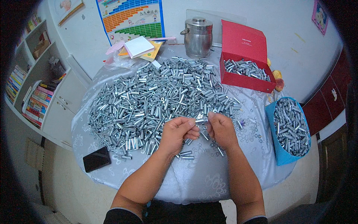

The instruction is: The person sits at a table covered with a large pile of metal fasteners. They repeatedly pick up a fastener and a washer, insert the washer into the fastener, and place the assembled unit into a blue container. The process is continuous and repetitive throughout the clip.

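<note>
Over the front of a big heap of small silvery metal tubes (138, 100), my two hands meet. My left hand (177, 134) pinches a short metal tube (200, 120) between thumb and fingers. Close against the other end of this tube is my right hand (223, 130), its thumb and fingers closed together. Whatever small part the right fingertips hold is hidden. Loose tubes lie just under both hands, and a few lie near my left wrist. Small rings like washers are mixed into the heap.
At right stands a blue fabric bin (285, 158) full of metal parts; behind it an open red box (246, 81) holds more. A steel lidded pot (198, 39), a notepad (138, 47) and clear plastic wrap are at the back. A black phone (97, 159) lies front left.
</note>
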`<state>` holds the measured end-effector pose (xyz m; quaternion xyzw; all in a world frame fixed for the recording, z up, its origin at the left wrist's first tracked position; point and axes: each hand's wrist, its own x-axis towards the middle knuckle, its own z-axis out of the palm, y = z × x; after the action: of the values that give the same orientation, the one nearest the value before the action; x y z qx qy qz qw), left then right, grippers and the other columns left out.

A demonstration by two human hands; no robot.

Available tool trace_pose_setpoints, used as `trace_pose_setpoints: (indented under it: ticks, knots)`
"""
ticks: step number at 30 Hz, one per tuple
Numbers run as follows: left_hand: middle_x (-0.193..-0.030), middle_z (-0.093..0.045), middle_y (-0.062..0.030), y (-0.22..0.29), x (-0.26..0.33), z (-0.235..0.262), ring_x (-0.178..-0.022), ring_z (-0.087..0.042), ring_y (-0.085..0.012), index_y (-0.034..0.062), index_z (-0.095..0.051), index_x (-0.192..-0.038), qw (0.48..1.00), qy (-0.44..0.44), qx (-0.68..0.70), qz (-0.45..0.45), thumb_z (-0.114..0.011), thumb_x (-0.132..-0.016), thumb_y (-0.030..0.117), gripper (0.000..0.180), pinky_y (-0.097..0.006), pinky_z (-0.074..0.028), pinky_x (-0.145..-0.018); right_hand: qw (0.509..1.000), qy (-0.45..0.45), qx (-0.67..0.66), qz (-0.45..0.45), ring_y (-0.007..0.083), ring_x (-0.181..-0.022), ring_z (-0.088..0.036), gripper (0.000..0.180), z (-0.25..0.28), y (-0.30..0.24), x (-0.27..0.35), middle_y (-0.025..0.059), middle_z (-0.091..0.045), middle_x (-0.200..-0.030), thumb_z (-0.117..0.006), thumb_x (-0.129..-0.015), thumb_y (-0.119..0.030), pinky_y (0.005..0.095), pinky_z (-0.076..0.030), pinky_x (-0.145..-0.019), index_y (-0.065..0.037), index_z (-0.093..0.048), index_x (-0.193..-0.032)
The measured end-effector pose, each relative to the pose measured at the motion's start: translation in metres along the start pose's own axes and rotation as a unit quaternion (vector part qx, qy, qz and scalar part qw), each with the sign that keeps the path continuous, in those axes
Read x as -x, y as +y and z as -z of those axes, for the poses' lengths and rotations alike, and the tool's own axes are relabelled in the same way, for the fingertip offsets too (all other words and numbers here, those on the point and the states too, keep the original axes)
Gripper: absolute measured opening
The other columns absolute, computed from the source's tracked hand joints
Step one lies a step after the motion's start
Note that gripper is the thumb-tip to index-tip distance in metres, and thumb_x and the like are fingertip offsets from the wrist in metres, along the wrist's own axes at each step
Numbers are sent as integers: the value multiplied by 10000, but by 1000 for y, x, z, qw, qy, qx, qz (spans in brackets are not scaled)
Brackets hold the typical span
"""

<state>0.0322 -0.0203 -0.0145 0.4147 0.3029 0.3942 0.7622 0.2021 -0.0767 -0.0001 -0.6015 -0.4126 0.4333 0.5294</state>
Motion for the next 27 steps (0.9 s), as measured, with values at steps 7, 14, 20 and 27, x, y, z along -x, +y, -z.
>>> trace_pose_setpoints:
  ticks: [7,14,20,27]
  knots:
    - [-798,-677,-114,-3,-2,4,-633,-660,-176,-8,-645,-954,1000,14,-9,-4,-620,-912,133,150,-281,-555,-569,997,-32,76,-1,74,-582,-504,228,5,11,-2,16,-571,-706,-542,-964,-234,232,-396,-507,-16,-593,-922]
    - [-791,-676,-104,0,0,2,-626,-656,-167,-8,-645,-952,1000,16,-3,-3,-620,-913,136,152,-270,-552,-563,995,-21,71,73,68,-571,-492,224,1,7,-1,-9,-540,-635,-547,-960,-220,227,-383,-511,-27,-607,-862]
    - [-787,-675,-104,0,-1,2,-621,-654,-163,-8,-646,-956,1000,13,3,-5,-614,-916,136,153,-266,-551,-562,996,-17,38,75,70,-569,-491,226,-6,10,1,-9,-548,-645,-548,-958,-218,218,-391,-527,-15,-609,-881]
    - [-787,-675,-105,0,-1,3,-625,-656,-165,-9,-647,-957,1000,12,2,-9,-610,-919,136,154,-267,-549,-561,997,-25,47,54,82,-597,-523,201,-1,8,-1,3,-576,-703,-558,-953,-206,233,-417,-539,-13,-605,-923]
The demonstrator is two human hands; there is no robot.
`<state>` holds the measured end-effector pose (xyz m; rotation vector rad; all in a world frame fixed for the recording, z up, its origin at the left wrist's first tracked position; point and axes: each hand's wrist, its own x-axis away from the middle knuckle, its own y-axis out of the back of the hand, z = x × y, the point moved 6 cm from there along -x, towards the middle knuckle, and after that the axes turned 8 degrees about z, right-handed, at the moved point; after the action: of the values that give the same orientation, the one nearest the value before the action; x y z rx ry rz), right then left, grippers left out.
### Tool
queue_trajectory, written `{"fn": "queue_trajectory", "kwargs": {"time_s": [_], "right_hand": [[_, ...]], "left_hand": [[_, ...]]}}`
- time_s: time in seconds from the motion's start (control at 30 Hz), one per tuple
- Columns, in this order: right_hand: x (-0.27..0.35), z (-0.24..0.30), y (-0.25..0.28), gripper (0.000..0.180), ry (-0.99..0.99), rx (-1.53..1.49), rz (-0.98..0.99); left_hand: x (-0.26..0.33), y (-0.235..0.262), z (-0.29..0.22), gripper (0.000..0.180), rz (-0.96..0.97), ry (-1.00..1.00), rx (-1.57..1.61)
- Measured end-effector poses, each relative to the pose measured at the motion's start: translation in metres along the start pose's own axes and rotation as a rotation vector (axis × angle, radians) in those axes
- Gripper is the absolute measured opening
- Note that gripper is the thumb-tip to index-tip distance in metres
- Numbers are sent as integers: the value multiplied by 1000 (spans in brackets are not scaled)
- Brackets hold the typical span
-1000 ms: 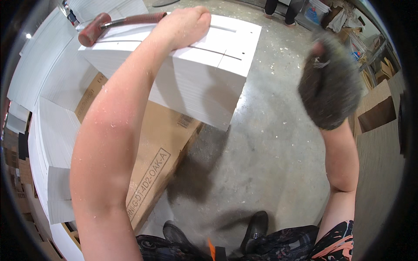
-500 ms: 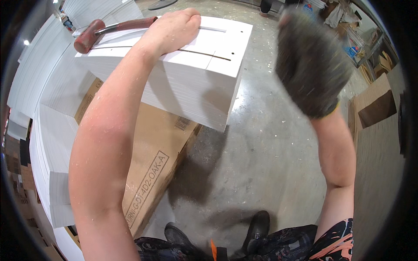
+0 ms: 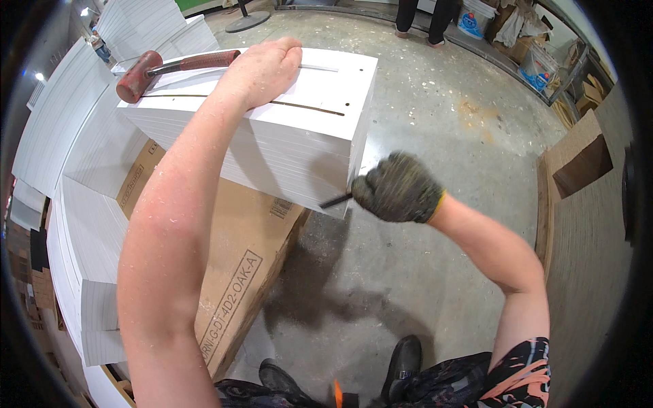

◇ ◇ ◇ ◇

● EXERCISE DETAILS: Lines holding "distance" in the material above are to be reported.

● ANSWER AREA:
Note that gripper is the thumb-tip to index-tip distance in metres, and thumb_x and the like are fingertip offsets from the wrist in metres, along the wrist's own axes at each step
- Note that gripper is the thumb-tip to index-tip distance in metres

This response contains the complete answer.